- [Assigned task] Where the records below reach the line containing "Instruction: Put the", start transcribing, and end with the line containing "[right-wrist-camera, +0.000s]", exactly and with nothing else added.

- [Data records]
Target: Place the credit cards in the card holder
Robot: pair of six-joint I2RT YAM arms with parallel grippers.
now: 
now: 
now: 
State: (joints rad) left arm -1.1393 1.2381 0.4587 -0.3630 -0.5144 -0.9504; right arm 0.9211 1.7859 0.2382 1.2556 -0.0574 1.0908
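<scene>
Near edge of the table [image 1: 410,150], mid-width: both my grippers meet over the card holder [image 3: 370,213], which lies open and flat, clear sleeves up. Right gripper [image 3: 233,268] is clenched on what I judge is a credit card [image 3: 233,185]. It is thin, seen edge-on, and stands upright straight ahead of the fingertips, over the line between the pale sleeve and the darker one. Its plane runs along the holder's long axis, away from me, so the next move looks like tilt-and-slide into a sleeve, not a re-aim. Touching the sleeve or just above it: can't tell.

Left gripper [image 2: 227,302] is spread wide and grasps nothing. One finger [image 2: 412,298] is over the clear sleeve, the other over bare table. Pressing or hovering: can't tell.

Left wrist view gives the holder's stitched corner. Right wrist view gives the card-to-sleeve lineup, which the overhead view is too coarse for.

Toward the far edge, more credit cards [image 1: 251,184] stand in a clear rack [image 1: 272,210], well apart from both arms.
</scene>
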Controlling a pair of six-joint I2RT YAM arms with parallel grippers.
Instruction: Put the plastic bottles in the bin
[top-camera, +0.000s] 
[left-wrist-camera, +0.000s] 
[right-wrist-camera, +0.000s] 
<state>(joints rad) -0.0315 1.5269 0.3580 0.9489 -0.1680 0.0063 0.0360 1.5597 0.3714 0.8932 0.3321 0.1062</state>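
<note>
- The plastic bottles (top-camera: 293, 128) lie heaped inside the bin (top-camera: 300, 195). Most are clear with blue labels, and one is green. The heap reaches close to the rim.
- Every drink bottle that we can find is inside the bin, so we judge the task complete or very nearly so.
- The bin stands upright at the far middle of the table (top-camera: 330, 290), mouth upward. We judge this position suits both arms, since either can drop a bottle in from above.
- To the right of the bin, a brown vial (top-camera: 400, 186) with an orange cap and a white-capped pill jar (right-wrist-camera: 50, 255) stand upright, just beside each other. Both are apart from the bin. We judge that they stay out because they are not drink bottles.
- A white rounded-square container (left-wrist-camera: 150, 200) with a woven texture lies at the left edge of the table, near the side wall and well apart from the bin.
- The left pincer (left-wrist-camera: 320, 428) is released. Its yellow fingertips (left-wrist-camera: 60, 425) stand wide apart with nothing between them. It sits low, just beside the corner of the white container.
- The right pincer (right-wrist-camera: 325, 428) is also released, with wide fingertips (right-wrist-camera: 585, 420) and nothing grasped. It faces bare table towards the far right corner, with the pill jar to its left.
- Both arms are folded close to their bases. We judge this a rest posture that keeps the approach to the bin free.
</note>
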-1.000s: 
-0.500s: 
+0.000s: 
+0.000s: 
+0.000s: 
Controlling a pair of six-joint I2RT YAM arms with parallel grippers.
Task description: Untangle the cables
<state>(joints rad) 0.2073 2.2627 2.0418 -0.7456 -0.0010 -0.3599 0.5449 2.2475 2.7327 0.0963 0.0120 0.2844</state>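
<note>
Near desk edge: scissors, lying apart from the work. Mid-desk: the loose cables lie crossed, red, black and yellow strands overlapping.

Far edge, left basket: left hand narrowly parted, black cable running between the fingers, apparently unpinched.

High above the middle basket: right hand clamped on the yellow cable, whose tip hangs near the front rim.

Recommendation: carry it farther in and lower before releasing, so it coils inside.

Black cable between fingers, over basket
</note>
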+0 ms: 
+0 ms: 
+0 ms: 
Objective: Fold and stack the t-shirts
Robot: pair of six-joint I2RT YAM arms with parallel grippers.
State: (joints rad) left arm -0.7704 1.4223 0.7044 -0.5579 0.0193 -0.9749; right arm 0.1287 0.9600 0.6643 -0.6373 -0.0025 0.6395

- [Task output]
Instruction: Put the plastic bottles in the bin
[top-camera, +0.000s] 
[left-wrist-camera, +0.000s] 
[right-wrist-camera, +0.000s] 

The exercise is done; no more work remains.